Accusations Against Allen Stanford. As in the earlier case, Stanford stands accused of conspiracy, wire fraud, mail fraud, obstruction of an SEC investigation and conspiracy to commit money laundering. The new indictment removes 2 counts of wire fraud and 5 counts of mail fraud, and Stanford no longer is accused of conspiracy to commit securities fraud. The changes don't significantly change the fact that Stanford faces up to 250 years in prison.

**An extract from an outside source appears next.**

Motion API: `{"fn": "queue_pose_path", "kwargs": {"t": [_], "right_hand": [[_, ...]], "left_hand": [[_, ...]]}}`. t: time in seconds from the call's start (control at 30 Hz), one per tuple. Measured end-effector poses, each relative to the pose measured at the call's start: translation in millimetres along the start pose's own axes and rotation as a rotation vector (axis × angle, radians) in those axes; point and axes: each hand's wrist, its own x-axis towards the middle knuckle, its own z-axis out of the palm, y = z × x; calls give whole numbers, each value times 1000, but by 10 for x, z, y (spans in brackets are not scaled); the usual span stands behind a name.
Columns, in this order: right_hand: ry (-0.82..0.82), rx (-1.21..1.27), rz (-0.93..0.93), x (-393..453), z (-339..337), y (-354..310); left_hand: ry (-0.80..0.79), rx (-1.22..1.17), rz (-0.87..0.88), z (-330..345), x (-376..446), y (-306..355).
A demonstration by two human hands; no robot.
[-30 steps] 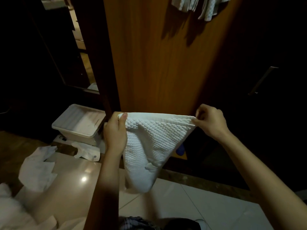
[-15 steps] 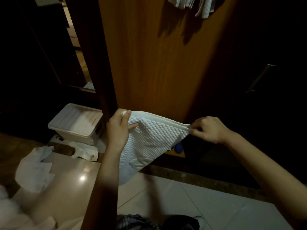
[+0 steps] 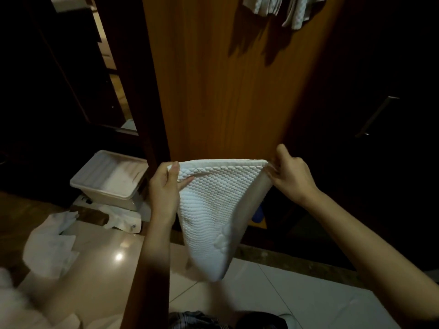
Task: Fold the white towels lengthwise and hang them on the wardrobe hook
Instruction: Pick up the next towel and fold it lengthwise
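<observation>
Meanwhile, both hands pinch a white towel [image 3: 213, 210] by its top corners, left hand [image 3: 164, 188] and right hand [image 3: 292, 176], stretched before the wooden wardrobe door [image 3: 225, 91]; more towels [image 3: 280, 8] hang far above.

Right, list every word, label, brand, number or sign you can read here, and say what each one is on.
No text in this view can be read.
White packet on the floor below the plastic tub: a small dark mark near its corner, too small and blurred to read.
White towel held by the left hand and right hand: woven texture only, no label showing.
Wardrobe door: bare wood, no sign.
</observation>
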Motion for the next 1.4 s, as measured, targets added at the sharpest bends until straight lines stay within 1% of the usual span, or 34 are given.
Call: {"fn": "queue_pose_path", "kwargs": {"t": [0.07,0.1,0.13,0.2,0.3,0.37,0.4,0.5,0.53,0.6,0.67,0.73,0.8,0.87,0.97,1.07,1.13,1.2,1.3,1.37,1.4], "right_hand": [[150,110,-52,-4,-88,-41],[193,152,-54,22,-150,-55],[188,149,-46,59,-203,-60],[70,5,-89,125,-289,-49],[-90,-252,-371,88,-348,-39],[-207,-404,-502,44,-330,-34],[-277,-462,-515,46,-309,-47],[-545,-610,-436,117,-261,-107],[-611,-676,-428,136,-260,-129],[-675,-730,-406,142,-237,-179],[-754,-716,-381,126,-184,-221],[-823,-697,-396,113,-150,-274],[-819,-652,-440,103,-133,-323],[-736,-619,-504,93,-129,-362],[-564,-590,-663,84,-160,-474],[-300,-483,-883,101,-224,-569],[-193,-452,-965,126,-256,-643],[-182,-424,-1033,135,-250,-748],[-321,-271,-1115,102,-218,-913],[-395,-250,-1083,95,-223,-972],[-402,-254,-1031,105,-237,-973]], "left_hand": [[22,-81,31,-36,74,85],[10,-102,57,-33,114,136],[-11,-105,80,-6,133,166],[-39,-100,84,78,118,148],[-13,-151,17,108,88,13],[-18,-176,2,81,112,-65],[-28,-174,2,81,119,-89],[-60,-137,-12,135,114,-145],[-70,-125,-15,146,108,-166],[-89,-103,-17,139,107,-205],[-127,-87,-25,128,108,-216],[-163,-53,-25,117,103,-204],[-182,-22,-4,84,100,-172],[-190,-13,17,32,98,-115],[-182,-12,47,-45,93,-23],[-161,-29,51,-108,80,35],[-170,-58,32,-139,66,49],[-201,-65,22,-143,50,44],[-260,-84,16,-77,11,20],[-291,-115,-3,-19,-21,20],[-312,-132,-13,5,-37,23]]}}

While the new indictment sharpens the focus on Stanford as a lone defendant, it's unclear whether it will do much to advance a case that has been hopelessly stalled for months. Stanford's original trial, scheduled for January, was postponed indefinitely after he became addicted to prescription drugs while in federal custody and a judge ruled him incompetent. Because of that, he is also unable to answer the new charges against him and will not attend an arraignment scheduled for 5/19/11. Stanford's court-appointed defense attorney, Ali Fazel, says that as a matter of law, Stanford cannot enter a plea. "He has been found incompetent," Fazel said. "We are on standby."Court-Appointed Receiver, Ponzi Scheme Victims. The new indictment comes at a time when investors and others touched by the Stanford scandal have been turning up the heat on the authorities in hopes of moving the case along. The delays have confounded efforts by a court-appointed receiver to recover assets for Stanford's alleged victims, because most of the missing funds are believed to be in overseas accounts. Without a guilty verdict and a forfeiture order, the funds are off limits to U.S. authorities, meaning investors are likely to see just pennies on the dollar.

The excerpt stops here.